**Exercise goal**:
Copy out each line containing "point" from the entries below.

**Material provided**:
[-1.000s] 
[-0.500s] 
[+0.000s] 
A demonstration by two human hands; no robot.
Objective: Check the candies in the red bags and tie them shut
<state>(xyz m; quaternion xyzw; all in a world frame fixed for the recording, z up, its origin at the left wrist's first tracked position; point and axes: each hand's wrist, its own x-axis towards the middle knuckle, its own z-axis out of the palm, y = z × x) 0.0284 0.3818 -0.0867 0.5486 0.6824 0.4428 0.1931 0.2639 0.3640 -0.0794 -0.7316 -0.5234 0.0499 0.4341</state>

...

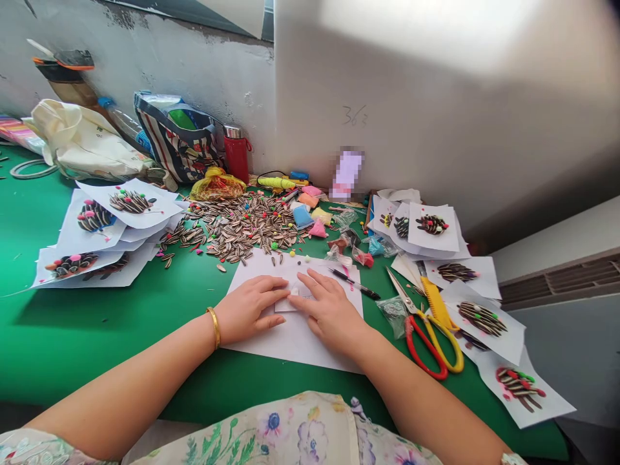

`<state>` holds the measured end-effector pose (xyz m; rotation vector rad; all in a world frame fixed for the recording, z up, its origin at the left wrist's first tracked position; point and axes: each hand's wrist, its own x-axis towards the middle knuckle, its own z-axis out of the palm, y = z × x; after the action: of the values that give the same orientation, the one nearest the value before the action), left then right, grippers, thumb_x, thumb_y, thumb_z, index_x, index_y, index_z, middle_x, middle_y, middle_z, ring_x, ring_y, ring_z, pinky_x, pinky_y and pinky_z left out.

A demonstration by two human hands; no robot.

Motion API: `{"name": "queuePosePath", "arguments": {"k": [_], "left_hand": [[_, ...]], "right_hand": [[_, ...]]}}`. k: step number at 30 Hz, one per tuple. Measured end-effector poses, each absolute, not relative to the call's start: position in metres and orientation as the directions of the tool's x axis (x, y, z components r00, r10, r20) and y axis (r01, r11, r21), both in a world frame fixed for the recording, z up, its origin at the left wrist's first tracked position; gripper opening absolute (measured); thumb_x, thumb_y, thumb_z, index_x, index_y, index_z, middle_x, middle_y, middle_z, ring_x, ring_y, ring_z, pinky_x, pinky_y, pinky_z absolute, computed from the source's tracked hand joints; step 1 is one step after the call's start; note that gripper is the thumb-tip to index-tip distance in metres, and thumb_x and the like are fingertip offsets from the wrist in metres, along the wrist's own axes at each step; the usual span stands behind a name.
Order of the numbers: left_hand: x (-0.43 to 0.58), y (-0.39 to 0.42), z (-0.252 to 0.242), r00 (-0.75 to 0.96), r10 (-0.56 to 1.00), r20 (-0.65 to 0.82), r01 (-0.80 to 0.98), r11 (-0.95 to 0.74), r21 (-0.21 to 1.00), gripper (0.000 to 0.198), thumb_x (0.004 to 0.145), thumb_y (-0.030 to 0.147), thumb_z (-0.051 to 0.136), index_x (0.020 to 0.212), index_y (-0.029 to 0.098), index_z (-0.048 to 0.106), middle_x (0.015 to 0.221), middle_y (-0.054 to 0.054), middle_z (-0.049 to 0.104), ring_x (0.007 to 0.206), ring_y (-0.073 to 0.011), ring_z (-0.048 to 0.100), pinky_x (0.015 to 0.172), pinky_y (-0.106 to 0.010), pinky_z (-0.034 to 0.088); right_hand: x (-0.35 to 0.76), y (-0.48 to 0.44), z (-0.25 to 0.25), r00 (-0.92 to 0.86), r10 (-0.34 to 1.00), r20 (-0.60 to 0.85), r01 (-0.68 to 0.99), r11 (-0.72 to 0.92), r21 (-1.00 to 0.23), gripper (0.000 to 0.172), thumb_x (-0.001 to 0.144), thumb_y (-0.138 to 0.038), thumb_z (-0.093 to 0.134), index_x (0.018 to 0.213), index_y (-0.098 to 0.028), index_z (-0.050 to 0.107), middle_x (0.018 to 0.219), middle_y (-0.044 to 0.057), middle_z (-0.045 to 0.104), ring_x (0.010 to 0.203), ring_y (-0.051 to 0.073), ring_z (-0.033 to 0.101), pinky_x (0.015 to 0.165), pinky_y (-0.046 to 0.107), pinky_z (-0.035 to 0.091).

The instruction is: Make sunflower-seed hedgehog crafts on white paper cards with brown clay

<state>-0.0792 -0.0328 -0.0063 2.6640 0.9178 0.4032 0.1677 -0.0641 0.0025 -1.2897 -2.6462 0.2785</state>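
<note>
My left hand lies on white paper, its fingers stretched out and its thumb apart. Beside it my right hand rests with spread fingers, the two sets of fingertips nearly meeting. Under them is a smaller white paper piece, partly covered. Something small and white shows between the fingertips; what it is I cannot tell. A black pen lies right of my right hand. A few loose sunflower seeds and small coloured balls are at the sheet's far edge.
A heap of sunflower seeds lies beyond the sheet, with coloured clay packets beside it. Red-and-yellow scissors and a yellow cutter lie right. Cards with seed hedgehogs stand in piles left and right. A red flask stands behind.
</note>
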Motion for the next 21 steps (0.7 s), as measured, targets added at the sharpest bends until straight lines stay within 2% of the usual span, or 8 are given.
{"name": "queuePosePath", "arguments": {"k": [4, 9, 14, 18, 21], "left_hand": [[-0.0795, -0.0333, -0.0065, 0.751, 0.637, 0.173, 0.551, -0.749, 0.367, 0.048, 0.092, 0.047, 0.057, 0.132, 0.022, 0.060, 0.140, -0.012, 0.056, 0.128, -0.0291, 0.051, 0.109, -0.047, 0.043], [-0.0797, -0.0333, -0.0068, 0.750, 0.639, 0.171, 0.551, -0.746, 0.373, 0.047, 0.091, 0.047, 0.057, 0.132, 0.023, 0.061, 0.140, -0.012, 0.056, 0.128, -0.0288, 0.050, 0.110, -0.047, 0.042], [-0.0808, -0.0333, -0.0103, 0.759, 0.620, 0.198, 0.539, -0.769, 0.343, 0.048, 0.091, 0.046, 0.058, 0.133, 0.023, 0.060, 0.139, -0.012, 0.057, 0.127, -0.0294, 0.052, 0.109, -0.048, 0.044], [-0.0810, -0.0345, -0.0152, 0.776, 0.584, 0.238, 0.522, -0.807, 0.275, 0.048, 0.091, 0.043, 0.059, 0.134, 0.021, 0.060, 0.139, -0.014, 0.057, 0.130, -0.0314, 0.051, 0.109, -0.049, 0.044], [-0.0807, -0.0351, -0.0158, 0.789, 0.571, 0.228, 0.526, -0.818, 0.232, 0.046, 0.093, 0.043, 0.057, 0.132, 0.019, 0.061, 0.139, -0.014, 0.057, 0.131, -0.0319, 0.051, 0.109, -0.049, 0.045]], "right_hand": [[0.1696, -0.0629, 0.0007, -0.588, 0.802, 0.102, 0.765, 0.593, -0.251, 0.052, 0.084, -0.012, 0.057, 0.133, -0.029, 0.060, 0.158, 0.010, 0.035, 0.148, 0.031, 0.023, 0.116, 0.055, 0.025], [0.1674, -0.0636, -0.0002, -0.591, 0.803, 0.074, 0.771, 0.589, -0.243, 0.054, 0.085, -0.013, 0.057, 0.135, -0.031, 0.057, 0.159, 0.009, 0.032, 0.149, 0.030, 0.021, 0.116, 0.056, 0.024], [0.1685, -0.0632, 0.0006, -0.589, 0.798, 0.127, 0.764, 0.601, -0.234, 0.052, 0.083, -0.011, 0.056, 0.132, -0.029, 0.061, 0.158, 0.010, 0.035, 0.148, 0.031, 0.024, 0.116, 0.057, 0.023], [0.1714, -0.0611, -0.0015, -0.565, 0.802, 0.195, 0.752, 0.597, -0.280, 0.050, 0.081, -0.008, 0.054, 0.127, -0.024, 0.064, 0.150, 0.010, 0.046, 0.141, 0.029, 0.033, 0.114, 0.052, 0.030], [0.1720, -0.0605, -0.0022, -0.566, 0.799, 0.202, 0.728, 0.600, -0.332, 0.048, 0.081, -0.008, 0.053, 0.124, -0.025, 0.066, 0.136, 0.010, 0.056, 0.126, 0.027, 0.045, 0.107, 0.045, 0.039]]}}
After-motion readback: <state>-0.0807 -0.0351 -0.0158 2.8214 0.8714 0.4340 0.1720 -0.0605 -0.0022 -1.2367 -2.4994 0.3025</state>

**Output for this task**:
<state>(xyz m; quaternion xyzw; all in a world frame fixed for the recording, z up, its origin at the left wrist's first tracked position; point and axes: each hand's wrist, its own x-axis towards the middle knuckle, its own z-axis out of the palm, y = z × x) 0.0284 0.3818 -0.0867 0.5486 0.6824 0.4428 0.1931 0.2639 0.3640 -0.0794 -0.7316 -0.5234 0.0499 0.4341</state>
`<state>` holds the measured end-effector pose (xyz m; rotation vector rad; all in a world frame fixed for the recording, z up, its origin at the left wrist's first tracked position; point and axes: each hand's wrist, its own x-axis towards the middle knuckle, its own z-axis out of the palm, y = z × x; after the action: of the values that give the same orientation, the one nearest the value before the action), left then right, grippers, thumb_x, thumb_y, thumb_z, index_x, index_y, index_z, middle_x, middle_y, middle_z, ring_x, ring_y, ring_z, pinky_x, pinky_y and pinky_z left out.

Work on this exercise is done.